## Your goal
Nothing outside the range is wanted. Repeat exactly the lines below from the one with "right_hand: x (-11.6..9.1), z" through the one with "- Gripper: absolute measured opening".

===== Exercise data

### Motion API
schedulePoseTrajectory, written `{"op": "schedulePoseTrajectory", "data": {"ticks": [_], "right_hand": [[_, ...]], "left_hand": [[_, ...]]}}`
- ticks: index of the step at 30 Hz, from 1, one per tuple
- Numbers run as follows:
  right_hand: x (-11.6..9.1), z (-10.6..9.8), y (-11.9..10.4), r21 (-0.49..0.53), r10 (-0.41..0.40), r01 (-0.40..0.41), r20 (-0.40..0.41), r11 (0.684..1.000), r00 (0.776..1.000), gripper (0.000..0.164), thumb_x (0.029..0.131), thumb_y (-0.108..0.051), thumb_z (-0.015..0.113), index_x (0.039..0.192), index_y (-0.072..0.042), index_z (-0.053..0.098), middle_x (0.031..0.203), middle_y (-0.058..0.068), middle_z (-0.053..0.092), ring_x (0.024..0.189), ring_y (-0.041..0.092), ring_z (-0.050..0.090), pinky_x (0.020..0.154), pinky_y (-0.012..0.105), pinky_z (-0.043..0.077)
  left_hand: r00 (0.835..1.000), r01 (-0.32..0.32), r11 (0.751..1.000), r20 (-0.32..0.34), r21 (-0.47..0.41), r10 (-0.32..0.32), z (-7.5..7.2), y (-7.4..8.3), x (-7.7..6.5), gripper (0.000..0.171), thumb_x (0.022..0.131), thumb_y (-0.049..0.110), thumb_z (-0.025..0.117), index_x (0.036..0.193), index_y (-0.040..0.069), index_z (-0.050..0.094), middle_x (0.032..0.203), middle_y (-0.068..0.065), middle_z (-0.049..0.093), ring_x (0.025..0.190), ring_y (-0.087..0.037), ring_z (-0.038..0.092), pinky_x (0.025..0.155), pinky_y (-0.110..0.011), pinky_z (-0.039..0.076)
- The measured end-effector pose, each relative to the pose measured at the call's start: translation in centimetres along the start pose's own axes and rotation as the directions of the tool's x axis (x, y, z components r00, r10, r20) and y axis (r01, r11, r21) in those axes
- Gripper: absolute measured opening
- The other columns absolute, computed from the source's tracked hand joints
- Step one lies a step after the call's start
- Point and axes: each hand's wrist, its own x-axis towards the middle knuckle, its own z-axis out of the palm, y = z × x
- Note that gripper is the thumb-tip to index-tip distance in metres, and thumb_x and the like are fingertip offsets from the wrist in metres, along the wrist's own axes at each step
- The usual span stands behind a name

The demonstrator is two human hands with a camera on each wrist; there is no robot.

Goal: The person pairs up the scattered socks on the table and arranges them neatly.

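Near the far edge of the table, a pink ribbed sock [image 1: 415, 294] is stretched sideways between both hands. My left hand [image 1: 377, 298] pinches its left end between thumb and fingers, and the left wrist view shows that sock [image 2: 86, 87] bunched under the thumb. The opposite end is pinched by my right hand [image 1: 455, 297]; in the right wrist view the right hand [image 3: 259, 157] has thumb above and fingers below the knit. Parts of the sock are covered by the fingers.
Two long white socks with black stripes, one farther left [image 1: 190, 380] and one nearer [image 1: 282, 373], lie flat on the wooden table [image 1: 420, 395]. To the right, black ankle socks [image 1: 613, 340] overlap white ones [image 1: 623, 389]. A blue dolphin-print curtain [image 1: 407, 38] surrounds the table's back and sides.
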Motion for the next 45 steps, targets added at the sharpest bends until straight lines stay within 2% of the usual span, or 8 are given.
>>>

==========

## Exercise solution
  right_hand: x (-11.6..9.1), z (-10.6..9.8), y (-11.9..10.4), r21 (-0.49..0.53), r10 (-0.41..0.40), r01 (-0.40..0.41), r20 (-0.40..0.41), r11 (0.684..1.000), r00 (0.776..1.000), gripper (0.000..0.164), thumb_x (0.029..0.131), thumb_y (-0.108..0.051), thumb_z (-0.015..0.113), index_x (0.039..0.192), index_y (-0.072..0.042), index_z (-0.053..0.098), middle_x (0.031..0.203), middle_y (-0.058..0.068), middle_z (-0.053..0.092), ring_x (0.024..0.189), ring_y (-0.041..0.092), ring_z (-0.050..0.090), pinky_x (0.020..0.154), pinky_y (-0.012..0.105), pinky_z (-0.043..0.077)
  left_hand: r00 (0.835..1.000), r01 (-0.32..0.32), r11 (0.751..1.000), r20 (-0.32..0.34), r21 (-0.47..0.41), r10 (-0.32..0.32), z (-7.5..7.2), y (-7.4..8.3), x (-7.7..6.5), gripper (0.000..0.171), thumb_x (0.022..0.131), thumb_y (-0.049..0.110), thumb_z (-0.025..0.117), index_x (0.036..0.193), index_y (-0.040..0.069), index_z (-0.050..0.094), middle_x (0.032..0.203), middle_y (-0.068..0.065), middle_z (-0.049..0.093), ring_x (0.025..0.190), ring_y (-0.087..0.037), ring_z (-0.038..0.092), pinky_x (0.025..0.155), pinky_y (-0.110..0.011), pinky_z (-0.039..0.076)
- The measured end-effector pose, each relative to the pose measured at the call's start: translation in centimetres along the start pose's own axes and rotation as the directions of the tool's x axis (x, y, z components r00, r10, r20) and y axis (r01, r11, r21) in those axes
- Gripper: absolute measured opening

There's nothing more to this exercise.